Situant les responsabilités à plusieurs niveaux, la magistrate a invité les femmes à avoir une meilleure connaissance de leurs droits mais surtout à savoir comment saisir la justice lorsqu'ils sont violés.
"La femme doit savoir quels sont ses droits, être en mesure de rédiger une plainte et savoir comment saisir les juridictions compétentes en cas de violation", a-t-elle insisté.
A l'Etat, qui est garant des droits et des libertés des individus, elle a rappelé le rôle protecteur qui lui incombe, soulignant que "l'Etat de droit suppose que tous les citoyens sont soumis au même traitement devant la justice".
Madame Kane a interpellé aussi la justice, l'invitant à poser les problèmes auxquels les femmes sont confrontées pour leur apporter des solutions concrètes.

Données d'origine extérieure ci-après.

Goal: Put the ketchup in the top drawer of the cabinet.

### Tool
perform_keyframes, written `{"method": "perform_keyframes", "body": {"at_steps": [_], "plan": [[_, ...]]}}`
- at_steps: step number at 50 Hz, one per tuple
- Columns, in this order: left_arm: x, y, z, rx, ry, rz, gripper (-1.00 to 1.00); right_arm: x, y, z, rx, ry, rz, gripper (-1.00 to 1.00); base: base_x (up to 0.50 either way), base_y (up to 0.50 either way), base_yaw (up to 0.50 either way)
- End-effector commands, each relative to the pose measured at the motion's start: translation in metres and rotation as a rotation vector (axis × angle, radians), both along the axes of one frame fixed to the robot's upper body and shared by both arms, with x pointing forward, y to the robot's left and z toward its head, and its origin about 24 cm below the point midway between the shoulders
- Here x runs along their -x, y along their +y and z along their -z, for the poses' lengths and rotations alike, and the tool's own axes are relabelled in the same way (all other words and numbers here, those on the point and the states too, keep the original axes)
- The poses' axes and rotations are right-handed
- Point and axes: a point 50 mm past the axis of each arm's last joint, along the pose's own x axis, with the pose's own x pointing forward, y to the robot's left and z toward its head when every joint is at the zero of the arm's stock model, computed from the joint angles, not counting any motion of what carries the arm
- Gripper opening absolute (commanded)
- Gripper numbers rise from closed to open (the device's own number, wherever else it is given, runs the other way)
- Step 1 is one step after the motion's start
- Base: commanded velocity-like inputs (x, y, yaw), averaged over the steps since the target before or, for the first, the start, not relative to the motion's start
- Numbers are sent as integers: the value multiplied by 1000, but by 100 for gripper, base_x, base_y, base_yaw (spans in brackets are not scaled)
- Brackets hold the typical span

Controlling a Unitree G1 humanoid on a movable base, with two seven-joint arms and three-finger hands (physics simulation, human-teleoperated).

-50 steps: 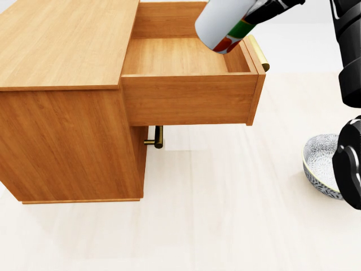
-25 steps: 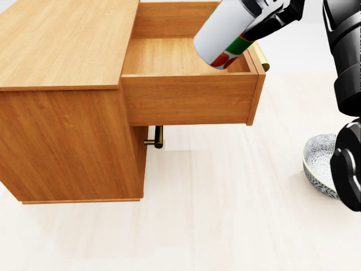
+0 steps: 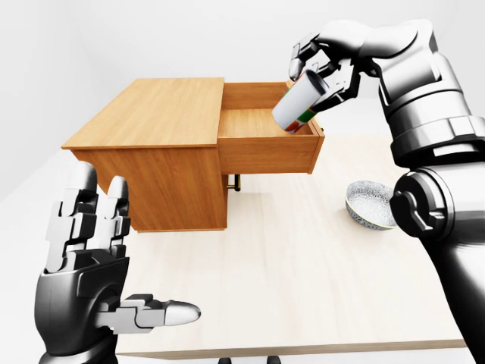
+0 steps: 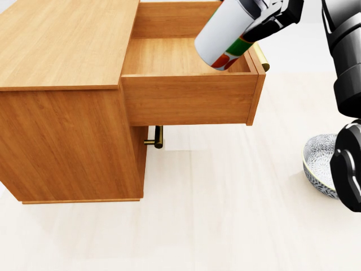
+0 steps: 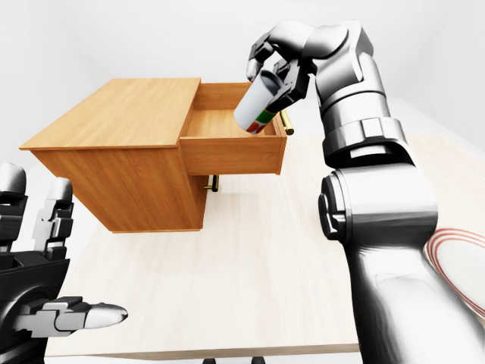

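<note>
The ketchup [image 4: 223, 34] is a white bottle with a red and green label, tilted, its lower end over the right part of the open top drawer [image 4: 186, 99]. My right hand [image 3: 324, 67] is shut on the bottle's upper end, above the drawer's right wall. The drawer sticks out of the wooden cabinet [image 4: 62, 51] and its floor looks bare. My left hand [image 3: 95, 258] is open, low at the left of the left-eye view, far from the cabinet.
A patterned bowl [image 3: 370, 203] sits on the pale table [image 4: 225, 214] to the right of the cabinet. A brass handle [image 4: 158, 137] of the lower drawer shows under the open one. A plate's red rim [image 5: 462, 262] shows at the right edge.
The bottle and my right hand have shifted only slightly, staying over the drawer's right part. The cabinet and bowl have not moved.
</note>
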Motion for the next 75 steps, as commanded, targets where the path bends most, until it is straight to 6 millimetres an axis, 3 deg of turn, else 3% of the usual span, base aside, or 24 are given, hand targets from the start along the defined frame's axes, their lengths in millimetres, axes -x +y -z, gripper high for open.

Auparavant, elle a listé les droits et les libertés qui lui semblent les plus menacés notamment l'intégrité physique et la sécurité des femmes plus exposées aux agressions, aux viols et aux pratiques sociales (excision, mariage précoce et forcé) allant dans le sens de la violation des droits humains.
Le droit de travailler pour assurer son indépendance économique en garantissant le même traitement salarial aux hommes et aux femmes à compétences égales, le droit à l'éducation, celui d'accéder à la terre, sont entre autres les droits qui méritent une protection effective.
Maïmouna Kane a lancé un plaidoyer en faveur d'une meilleure protection des femmes qui est devenue, selon elle, "une exigence pour un monde démocratique".